You could be forgiven for thinking, as we all do, that seaweed really is a plant - it has 'leaves', it's called 'weed'' but no. It isn't a plant. One of the big differences is the lack of roots. Instead of getting water from the ground, seaweed takes nutrients from the seawater that is all around it. However, seaweeds do photosynthesise, as plants do (ie. using sunlight to make food), although not always using chlorophyll (the thing that makes plants green).


Seaweed is actually an algae; a sort of cover-all term for relatively simple photosynthesising, primarily marine, organisms. They are not plants, not animals, nor fungi. But something else.

Bladder wrack


The round squashy things in wrack seaweeds are air pockets which help the seaweed to float up in the sea to reach sunlight.

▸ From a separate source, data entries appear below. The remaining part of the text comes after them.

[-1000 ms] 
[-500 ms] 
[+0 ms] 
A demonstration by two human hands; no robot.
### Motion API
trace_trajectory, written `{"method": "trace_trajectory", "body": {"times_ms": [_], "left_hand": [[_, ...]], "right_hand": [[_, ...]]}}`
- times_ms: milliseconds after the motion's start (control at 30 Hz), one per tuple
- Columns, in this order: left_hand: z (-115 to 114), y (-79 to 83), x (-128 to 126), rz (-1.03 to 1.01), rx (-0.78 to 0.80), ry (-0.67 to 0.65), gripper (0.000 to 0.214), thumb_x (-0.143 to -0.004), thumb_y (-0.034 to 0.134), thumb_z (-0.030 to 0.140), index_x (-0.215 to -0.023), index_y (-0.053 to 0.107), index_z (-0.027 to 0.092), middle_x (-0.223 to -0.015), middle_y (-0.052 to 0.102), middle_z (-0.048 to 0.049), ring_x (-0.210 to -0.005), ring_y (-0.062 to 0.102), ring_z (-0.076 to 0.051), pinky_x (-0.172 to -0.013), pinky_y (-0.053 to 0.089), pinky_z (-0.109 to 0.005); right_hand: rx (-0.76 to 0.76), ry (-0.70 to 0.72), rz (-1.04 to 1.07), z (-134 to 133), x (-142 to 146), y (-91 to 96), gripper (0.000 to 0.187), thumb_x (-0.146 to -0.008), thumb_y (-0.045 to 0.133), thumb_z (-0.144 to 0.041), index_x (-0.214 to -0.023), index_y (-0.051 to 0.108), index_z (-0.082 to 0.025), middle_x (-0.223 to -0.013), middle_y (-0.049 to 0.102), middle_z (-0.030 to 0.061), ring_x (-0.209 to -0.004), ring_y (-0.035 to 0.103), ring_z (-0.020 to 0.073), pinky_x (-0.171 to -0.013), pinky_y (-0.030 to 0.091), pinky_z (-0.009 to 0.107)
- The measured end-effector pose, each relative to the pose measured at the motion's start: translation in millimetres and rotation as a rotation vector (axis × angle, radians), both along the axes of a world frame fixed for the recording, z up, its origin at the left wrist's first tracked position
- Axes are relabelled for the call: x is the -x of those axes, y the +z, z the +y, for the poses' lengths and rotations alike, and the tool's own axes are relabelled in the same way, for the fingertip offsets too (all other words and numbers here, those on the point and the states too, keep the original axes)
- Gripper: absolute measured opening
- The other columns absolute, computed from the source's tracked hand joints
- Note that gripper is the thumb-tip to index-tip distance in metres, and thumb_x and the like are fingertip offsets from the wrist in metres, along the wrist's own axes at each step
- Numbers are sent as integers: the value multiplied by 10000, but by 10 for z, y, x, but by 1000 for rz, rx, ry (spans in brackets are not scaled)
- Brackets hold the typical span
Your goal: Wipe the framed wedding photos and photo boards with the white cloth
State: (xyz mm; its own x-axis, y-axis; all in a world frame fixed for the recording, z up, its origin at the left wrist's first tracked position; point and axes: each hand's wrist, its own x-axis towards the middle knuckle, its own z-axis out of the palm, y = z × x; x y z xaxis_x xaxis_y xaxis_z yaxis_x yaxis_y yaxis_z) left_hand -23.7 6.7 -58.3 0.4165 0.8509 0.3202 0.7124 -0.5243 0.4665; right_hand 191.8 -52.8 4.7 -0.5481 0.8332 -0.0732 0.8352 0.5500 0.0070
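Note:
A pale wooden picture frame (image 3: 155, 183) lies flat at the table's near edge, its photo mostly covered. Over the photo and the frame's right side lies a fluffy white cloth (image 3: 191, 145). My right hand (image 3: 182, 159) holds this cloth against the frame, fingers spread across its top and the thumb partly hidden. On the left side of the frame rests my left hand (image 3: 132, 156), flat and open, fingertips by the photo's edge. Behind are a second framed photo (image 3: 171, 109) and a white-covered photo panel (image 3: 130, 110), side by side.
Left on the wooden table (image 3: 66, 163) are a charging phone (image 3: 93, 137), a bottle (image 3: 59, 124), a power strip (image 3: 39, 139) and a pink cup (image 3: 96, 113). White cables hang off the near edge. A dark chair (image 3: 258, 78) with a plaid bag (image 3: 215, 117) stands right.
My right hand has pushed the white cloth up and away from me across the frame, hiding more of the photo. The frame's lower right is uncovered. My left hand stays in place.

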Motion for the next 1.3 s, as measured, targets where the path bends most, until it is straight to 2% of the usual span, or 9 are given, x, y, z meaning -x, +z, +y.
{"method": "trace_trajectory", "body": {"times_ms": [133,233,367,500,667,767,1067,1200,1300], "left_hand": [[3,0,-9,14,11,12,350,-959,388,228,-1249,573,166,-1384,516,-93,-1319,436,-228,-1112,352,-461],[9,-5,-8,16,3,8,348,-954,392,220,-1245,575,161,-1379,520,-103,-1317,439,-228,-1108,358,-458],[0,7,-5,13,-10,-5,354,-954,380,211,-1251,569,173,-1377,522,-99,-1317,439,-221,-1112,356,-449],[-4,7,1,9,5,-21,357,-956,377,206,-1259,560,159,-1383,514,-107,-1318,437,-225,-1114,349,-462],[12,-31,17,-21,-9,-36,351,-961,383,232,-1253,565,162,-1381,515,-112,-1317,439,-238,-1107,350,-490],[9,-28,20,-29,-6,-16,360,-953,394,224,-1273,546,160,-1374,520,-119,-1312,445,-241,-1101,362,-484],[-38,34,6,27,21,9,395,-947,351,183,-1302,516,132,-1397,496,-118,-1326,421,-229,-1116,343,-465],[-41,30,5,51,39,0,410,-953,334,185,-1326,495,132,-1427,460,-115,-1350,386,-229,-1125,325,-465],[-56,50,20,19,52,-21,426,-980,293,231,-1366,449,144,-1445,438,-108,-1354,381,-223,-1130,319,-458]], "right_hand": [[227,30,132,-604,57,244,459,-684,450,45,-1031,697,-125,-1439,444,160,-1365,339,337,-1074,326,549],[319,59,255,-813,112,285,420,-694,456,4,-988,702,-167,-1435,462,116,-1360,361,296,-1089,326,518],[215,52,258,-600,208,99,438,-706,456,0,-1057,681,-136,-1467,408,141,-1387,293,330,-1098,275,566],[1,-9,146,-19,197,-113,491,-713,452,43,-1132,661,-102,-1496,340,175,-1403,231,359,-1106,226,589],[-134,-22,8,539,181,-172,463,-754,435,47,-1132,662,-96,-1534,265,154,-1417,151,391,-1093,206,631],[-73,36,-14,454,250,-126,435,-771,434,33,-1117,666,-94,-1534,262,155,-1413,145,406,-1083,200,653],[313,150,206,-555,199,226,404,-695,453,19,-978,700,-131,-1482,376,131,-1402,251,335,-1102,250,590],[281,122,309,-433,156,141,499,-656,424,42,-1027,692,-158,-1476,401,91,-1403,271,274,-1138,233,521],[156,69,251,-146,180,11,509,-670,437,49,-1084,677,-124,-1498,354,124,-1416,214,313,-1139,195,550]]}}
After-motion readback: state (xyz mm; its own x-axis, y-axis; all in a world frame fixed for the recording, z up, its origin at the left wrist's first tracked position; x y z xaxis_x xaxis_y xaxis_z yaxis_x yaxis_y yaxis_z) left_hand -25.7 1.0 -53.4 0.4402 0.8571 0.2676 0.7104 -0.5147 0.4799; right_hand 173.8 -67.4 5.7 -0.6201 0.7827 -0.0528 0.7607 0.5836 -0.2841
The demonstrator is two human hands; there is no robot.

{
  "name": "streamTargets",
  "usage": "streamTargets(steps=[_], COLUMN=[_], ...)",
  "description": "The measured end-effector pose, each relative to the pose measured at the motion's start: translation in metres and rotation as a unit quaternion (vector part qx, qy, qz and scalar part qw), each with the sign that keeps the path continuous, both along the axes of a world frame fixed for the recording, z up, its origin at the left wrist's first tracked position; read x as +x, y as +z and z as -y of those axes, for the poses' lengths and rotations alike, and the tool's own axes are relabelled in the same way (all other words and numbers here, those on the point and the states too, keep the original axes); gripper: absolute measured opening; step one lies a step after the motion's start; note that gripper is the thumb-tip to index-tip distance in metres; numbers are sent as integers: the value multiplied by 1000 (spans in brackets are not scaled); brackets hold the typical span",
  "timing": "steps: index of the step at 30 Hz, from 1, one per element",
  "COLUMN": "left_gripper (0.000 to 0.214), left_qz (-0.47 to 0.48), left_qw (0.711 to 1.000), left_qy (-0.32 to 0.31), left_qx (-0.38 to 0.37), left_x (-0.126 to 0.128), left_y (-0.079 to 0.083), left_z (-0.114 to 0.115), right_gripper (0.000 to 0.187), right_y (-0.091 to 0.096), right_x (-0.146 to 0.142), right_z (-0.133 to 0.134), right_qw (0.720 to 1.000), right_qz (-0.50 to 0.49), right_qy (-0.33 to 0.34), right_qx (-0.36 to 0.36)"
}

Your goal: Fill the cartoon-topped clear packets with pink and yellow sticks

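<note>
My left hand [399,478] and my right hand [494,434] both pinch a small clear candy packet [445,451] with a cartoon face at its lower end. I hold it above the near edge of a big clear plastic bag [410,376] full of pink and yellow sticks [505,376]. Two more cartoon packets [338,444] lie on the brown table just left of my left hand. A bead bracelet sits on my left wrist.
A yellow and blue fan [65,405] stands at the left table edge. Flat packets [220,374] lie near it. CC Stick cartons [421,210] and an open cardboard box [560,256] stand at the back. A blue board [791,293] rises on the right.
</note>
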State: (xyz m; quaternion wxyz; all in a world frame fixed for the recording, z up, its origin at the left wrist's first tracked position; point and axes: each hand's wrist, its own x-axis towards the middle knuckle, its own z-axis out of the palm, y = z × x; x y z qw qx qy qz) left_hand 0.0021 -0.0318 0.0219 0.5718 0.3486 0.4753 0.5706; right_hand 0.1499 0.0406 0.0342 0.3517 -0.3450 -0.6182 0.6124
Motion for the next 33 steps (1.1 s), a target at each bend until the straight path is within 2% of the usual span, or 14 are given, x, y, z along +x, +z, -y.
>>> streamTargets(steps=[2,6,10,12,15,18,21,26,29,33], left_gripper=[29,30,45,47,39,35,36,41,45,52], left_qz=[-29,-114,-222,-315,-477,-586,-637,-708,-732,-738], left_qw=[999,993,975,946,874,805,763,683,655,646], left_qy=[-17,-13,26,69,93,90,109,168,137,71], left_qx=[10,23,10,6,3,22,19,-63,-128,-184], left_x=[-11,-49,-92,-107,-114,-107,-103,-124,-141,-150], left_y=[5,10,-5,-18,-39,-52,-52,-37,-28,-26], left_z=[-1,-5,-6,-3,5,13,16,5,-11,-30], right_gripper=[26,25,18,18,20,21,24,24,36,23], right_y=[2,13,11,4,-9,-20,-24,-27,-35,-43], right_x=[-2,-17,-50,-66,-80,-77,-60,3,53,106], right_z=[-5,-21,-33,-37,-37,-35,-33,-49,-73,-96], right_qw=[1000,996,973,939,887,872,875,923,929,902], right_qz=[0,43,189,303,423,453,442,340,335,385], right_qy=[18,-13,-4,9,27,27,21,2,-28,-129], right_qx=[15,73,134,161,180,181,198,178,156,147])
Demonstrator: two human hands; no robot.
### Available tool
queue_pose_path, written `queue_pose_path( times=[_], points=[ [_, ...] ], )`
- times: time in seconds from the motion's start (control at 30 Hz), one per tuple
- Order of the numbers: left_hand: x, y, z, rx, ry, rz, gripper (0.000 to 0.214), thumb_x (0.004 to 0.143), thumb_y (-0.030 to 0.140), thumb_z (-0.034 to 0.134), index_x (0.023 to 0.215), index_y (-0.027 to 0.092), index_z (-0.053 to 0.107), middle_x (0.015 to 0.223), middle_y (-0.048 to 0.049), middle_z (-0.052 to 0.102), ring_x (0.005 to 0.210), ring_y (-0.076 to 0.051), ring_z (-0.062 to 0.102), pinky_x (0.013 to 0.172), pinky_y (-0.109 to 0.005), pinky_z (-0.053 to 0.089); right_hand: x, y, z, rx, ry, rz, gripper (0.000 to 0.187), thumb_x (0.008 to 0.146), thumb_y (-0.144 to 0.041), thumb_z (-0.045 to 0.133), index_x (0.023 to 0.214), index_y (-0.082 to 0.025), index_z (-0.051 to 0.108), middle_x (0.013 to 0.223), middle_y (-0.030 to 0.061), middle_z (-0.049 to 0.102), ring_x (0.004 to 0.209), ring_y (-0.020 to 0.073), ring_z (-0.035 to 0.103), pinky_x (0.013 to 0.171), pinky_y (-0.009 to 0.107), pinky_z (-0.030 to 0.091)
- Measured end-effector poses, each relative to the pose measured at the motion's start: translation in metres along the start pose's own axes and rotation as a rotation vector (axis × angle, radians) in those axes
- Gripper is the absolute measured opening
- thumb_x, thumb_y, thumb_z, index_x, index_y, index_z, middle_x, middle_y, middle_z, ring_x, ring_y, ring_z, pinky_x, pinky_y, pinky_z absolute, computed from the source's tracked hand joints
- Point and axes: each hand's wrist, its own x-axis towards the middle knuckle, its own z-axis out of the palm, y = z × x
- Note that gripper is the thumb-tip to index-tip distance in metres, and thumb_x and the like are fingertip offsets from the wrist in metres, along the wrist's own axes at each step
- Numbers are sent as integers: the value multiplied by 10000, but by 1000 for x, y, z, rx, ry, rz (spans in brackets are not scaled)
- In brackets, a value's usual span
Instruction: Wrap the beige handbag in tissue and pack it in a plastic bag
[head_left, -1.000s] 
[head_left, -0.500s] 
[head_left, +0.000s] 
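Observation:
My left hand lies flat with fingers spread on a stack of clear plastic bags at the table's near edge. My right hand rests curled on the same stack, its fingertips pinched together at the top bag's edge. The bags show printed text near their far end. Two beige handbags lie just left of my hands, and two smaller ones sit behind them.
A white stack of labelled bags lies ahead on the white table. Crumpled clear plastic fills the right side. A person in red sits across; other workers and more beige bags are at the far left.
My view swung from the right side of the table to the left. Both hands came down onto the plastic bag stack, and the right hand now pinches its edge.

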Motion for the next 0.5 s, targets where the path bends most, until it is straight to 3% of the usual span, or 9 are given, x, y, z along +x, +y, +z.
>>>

On bladder wrack, the air pockets tend to be tightly packed.

More bladder wrack


This shows how the tips of the seaweed can be longer and split. Which can sometimes lead to it being mixed up with serrated wracks.

Knotted wrack


The air pockets in knotted wrack can be really quite large. Ones 8 to 10 centimetres long are not uncommon washed up on our beaches.

Spiral wrack


This has particularly soft and squishy air pockets that often form a heart shape. The leaves tend to twist and spiral rather than lie flat.

Serrated wrack


Serrated wrack has nice flat fronds that lie down flat and jagged, toothed edges.

Channel Wrack


Like serrated wrack, channel wrack does not have air sacs.


Twisted Wrack


It is possible to see the twists and turns between the air sacs.

Kelp (Oarweed)


There are many species of kelp - Laminaria. And distinguishing between them would take up another few websites of this size. So I am just going to focus on two - known as Oarweed and (below) Cuvie. Oarweed is generally the smaller of the two, with a maximum height only half that of Cuvie.


A note on terminology. As seaweed is not really a plant at all, its body parts do not have plant names. The body of kelp is known as the thallus, the 'leaves' are blades' and the 'stem' is the stipe. Still looks like a plant though...




The difference in shape between oarweed and cuvie. Note the ddifferent proportions of blade length and the relative thinness of the stipe in the oarweed in comparison with the thicker, rougher cuvie stipe.


Kelp (Cuvie)


A number of fronds on a thick sturdy 'stalk' which grows in colonies covering pretty large areas under the sea.


Below: a forest of kelp only exposed at very low tide.



Kelp has 'holdfasts', an outgrowth at the base of the stem which holds fast onto rocks keeping the kelp firmly in place.


Creatures such as barnacles and bryozoan often live in the shelter that these fasts provide.


Blue-rayed limpets (below) can be found feeding on the fronds of kelp. They are hard to spot only because they are small, - several centimeters long.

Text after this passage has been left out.